> [Activity]:
Only the lines of the listing below that run from the line with "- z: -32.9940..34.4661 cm" through the line with "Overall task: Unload" are to be set down, word for word. Pictures stay out.

> [Given entries]:
'''

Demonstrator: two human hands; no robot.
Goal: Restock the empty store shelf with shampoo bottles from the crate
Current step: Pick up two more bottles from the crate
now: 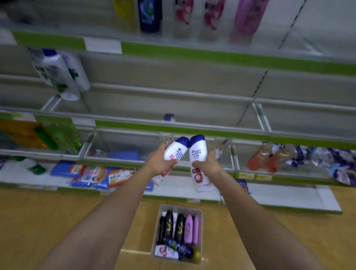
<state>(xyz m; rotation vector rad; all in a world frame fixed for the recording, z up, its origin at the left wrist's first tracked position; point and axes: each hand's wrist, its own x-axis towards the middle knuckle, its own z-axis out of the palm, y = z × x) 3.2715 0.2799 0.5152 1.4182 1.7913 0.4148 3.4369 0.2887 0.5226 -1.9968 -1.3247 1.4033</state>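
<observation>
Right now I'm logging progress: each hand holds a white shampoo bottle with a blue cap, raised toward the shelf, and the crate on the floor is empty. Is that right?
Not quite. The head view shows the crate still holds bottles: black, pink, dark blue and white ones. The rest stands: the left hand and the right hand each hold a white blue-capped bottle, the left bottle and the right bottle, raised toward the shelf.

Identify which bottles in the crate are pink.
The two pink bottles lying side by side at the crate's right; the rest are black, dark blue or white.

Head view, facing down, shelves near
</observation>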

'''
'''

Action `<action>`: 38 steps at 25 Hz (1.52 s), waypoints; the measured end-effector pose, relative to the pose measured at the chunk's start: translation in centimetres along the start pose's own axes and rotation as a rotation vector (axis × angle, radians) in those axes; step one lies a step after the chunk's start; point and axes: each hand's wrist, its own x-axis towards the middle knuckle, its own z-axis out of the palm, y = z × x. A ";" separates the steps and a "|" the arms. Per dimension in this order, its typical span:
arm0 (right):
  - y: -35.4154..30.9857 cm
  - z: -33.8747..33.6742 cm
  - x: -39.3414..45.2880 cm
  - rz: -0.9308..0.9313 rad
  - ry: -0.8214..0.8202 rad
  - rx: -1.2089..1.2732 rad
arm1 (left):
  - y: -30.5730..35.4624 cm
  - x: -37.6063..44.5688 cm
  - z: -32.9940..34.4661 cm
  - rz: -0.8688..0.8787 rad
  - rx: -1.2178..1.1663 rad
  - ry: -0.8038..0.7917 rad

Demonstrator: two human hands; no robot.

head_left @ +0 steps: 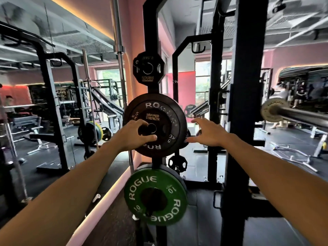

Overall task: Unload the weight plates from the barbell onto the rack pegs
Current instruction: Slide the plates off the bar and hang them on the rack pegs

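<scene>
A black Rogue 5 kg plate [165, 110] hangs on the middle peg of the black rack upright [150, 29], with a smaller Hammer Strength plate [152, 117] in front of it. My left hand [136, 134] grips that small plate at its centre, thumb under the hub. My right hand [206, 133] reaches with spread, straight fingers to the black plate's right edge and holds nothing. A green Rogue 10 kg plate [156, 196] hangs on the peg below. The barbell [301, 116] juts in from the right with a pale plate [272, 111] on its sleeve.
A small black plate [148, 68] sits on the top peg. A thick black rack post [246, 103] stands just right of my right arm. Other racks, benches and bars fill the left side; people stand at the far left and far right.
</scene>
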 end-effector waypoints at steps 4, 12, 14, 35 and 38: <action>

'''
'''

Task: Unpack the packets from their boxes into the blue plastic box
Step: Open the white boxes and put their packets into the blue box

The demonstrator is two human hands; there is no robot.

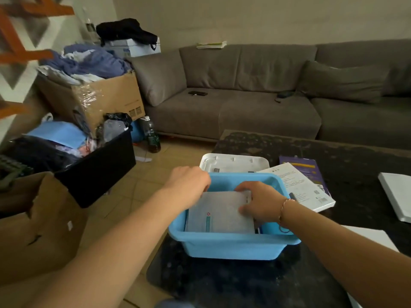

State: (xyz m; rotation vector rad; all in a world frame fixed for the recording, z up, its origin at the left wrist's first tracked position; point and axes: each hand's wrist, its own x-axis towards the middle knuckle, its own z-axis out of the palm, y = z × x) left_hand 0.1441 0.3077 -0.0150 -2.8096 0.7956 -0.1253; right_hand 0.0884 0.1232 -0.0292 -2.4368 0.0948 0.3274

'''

> [Exercise result]:
  - z: -32.9940..34.4661 cm
  - rz: -0.8688..0.8787 rad
  - rx: -1.2178..1.1663 rad
  - ry: -0.8038..0.7917 rad

Demonstrator: two human hands; no robot.

head_left @ +0 steps: 

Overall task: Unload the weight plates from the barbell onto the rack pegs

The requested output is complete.